# Are CRs redoundant?



## WSmith

Time to kick the hornet's nest!  

Something got me thinking about CRs. In theory, they are supposed to give lower class characters higher XP for more powerful monsters. In turn, Higher powered PCs would get less XP for slaying less powerful monsters. You do the chart thing and then give out the XP dependant upon the chart. I agree with the concept. 

But is it redoundant? The reason I ask is this. In prior editions, classes used different XP tables to advance in levels. When Monsters had a fixed XP, that would be divided among the members. Killing an Orc ment more to a thief than a magic-user, cause he advances in levels quicker.
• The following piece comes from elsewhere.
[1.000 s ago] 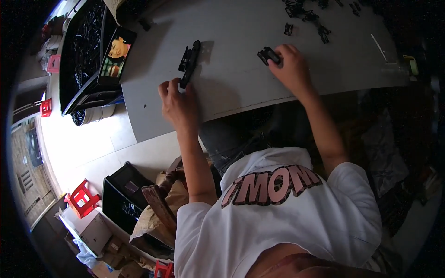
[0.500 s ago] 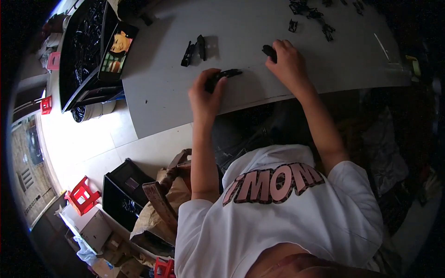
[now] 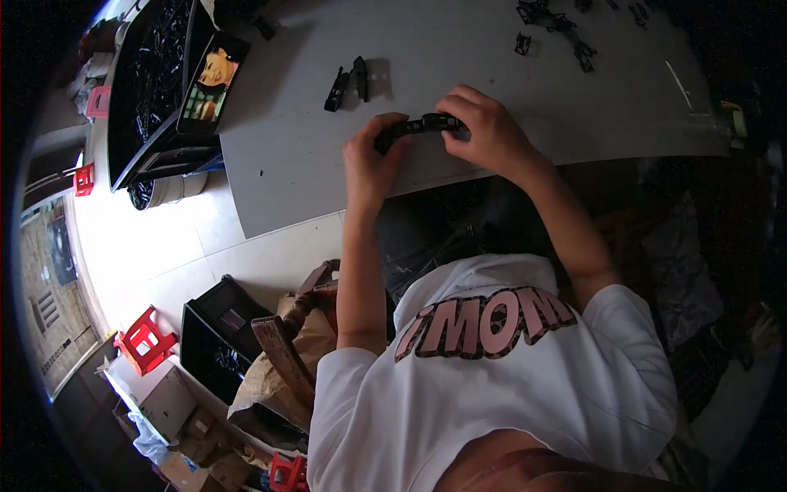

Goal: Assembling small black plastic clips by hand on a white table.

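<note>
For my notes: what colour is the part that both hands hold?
Black. The part shows best in the head view, between the left hand and right hand.

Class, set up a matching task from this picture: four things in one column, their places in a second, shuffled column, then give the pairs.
Things:
1. long black part
2. phone
3. red stool
4. small black clips

Places:
A. on the floor, lower left
B. far right end of the table
C. between both hands
D. leaning on the black tray

Pairs: 1-C, 2-D, 3-A, 4-B
</note>
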Demonstrator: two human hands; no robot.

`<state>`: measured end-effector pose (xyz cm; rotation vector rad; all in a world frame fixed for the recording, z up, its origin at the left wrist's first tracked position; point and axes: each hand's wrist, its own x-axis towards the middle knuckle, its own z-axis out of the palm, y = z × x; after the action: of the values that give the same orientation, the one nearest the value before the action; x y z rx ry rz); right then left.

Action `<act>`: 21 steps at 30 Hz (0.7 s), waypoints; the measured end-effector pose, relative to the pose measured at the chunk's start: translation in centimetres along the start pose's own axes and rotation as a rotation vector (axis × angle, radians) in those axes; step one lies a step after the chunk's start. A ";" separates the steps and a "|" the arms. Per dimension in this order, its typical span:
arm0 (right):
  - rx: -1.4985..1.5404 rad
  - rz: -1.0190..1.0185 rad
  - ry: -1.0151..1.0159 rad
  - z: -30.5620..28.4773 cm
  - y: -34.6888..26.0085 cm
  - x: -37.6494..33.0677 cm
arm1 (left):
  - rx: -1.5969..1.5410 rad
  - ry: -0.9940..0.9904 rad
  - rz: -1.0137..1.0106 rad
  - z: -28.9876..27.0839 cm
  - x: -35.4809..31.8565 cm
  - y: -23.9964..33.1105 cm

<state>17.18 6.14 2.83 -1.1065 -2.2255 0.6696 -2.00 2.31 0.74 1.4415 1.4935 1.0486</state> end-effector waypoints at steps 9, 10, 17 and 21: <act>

So a fixed XP monster could skew the progression a tad, and provide incongruity among classes. 

Now, with all characters using the same XP advancement table, killing and orc means just as much to a rogue as a wizard. HERE is where my question stems. The intent of CRs as I said above is to try to distribute XP between the realitive power of the PCs and monsters. If a monster has a fixed XP, and a low level (1st lvl) group gains 350 XP a piece for an encounter, those XP help them advance much quicker than if a higher level (10th lvl say) group over came the same monster. So is there really a need to do all that chart stuff? 

Maybe there is an aspect of CRs I misunderstand, which if is the case please point it out.  Thank you.


----------



## Agamon

> Now, with all characters using the same XP advancement table, killing and orc means just as much to a rogue as a wizard. HERE is where my question stems. The intent of CRs as I said above is to try to distribute XP between the realitive power of the PCs and monsters. If a monster has a fixed XP, and a low level (1st lvl) group gains 350 XP a piece for an encounter, those XP help them advance much quicker than if a higher level (10th lvl say) group over came the same monster. So is there really a need to do all that chart stuff?




Maybe I didn't plug my brain in today, but what exactly are you saying here?

I do know, XPs aside, CRs are good for a quick judge of the power of a monster (unless of course, it's a dragon  ).


----------



## Zerovoid

I think I agree with you on this.  If everything is worth the same, a low lever character is already learning more, since they gain a greater percentage of what they need to reach the next level.  If a high level character kills something wimpy, the xp is insignifigant.

I guess WOTC just wanted to emphasize this aspect even more, but I can't see why.  I guess the idea is that if something is really wimpy, then even a linear relationship can't adequetly express its lack of ability to damage you, or something.


----------



## Fayredeth

Another part of the CR system that you seem to forget is that the designers wanted it so that at approximately the correct CR level for the characters, the characters would advance in level after about 13 encounters. So if a group of higher level characters go around hacking orcs all the time, it's going to take a lot more orcs, and they will get better at hacking those orcs until they don't break a sweat. With the current system, it incorporates that idea that they will eventually be so experienced with dealing with the less powerful creatures that there is no battle experience benefit, and thus no experience points are awarded. Under the fixed-point system, no matter how many orcs you slaughter, even if your 20th level and have hacked orcs all the way up there for the past decade, you will still "learn" just as much from the next orc as you did from the last. 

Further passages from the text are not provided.